If you’re in Surabaya, Indonesia’s second-largest city, you can use plastic trash as bus fare five plastic bottles or 10 plastic cups are the equivalent of a two-hour ticket. A year after this program began, each bus is collecting up to 7.5 tons of plastic a month, which the city then cleans and auctions off to recycling companies. The initiative aims to incentivize the use of public transit and to clear Surabaya’s streets and waterways of the plastic trash that has accompanied Indonesia’s rapidly growing economy.
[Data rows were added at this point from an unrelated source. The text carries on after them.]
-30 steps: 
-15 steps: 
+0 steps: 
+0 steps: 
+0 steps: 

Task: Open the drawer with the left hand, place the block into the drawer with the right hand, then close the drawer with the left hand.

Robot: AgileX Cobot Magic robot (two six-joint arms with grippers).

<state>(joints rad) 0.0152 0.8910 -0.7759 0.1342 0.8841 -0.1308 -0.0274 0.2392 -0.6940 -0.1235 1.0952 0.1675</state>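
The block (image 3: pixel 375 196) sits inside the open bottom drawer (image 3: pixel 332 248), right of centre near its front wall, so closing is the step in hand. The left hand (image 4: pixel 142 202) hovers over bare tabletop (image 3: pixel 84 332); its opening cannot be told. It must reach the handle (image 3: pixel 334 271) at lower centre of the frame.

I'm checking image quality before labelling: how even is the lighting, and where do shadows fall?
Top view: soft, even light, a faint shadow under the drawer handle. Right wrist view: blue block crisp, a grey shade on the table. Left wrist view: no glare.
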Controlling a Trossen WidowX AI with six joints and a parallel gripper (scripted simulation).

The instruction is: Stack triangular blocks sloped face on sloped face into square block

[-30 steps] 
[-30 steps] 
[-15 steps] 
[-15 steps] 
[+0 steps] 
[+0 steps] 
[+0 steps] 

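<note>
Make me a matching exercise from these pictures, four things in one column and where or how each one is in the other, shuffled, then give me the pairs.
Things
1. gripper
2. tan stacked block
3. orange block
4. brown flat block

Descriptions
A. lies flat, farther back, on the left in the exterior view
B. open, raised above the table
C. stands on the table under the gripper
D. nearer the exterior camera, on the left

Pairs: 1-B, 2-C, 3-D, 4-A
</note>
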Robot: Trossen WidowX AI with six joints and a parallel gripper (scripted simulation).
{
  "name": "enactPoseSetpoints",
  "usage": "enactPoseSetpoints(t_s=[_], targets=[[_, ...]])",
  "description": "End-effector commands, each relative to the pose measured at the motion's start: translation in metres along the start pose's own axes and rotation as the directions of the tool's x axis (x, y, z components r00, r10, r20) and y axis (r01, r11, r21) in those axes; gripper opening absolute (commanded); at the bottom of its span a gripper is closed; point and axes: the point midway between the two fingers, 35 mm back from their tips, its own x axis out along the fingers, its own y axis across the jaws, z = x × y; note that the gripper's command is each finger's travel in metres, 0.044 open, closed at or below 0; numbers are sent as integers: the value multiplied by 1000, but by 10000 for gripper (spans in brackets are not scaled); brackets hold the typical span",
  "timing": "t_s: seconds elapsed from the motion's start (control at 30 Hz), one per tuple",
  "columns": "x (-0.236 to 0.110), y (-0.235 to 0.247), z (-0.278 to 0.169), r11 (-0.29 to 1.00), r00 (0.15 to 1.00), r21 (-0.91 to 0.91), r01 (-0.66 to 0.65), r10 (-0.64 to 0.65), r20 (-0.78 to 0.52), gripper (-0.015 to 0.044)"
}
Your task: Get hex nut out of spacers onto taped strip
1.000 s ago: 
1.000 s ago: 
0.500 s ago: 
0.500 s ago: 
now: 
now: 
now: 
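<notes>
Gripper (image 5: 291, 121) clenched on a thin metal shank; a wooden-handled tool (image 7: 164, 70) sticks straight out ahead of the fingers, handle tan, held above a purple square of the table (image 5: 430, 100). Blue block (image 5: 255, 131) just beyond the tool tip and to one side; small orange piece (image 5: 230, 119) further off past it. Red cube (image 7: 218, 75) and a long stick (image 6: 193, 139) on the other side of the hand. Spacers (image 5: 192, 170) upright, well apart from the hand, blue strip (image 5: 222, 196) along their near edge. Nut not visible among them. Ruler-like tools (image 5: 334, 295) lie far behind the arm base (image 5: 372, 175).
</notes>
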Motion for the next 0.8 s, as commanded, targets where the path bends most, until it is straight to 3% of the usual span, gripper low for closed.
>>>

Polluted groundwater and untrustworthy water supplies mean that nearly every Indonesian who can afford it buys bottled beverages. That’s ‘good’ for companies like Coca-Cola, which more than doubled its workforce in Indonesia between 2013 and 2018, from 60,000 to 135,000. But just because some Indonesians have the money to buy more things doesn’t mean that this country, made up of 17,000 volcanic islands, has the recycling infrastructure to deal with the plastic those products are packaged in. The country is now the world’s second-largest source of oceanic plastic pollution, surpassed only by China which has over four times Indonesia’s population.
Waste management tends to be ad hoc in Indonesia. Many provinces and cities lack regular trash or recycling pickups and rely on informal waste pickers, who abandon what they can’t use with little fear of consequences. For many islands, the ocean has become a dump for waste.
Over 2,000 independently operated collection sites known as “trash banks” also operate across the country. People bring in organic waste (which is turned into compost) and recycling that can be either exchanged for cash or stored as credit providing basic banking services for the poor. Indonesia’s trash banks get varying levels of support from local governments. In some cases, a city or regional government will pay a set cost for plastics.
The national government is also partnering with Indonesia’s two largest Islamic organizations, Nahdlatul Ulama (NU) and Muhammadiyah, to connect religious values with the effort to reduce plastic waste. “Islam is a religion that teaches people to care [for] and conserve the environment, including the plastic problem,” says Dr. Ir. Muhjidin Mawardi, chairman of Muhammadiyah’s environmental division. NU and Muhammadiyah published the book Waste Management From an Islamic Perspective and produce “sermons on waste,” or Ngaji Sampah, that are broadcast online monthly.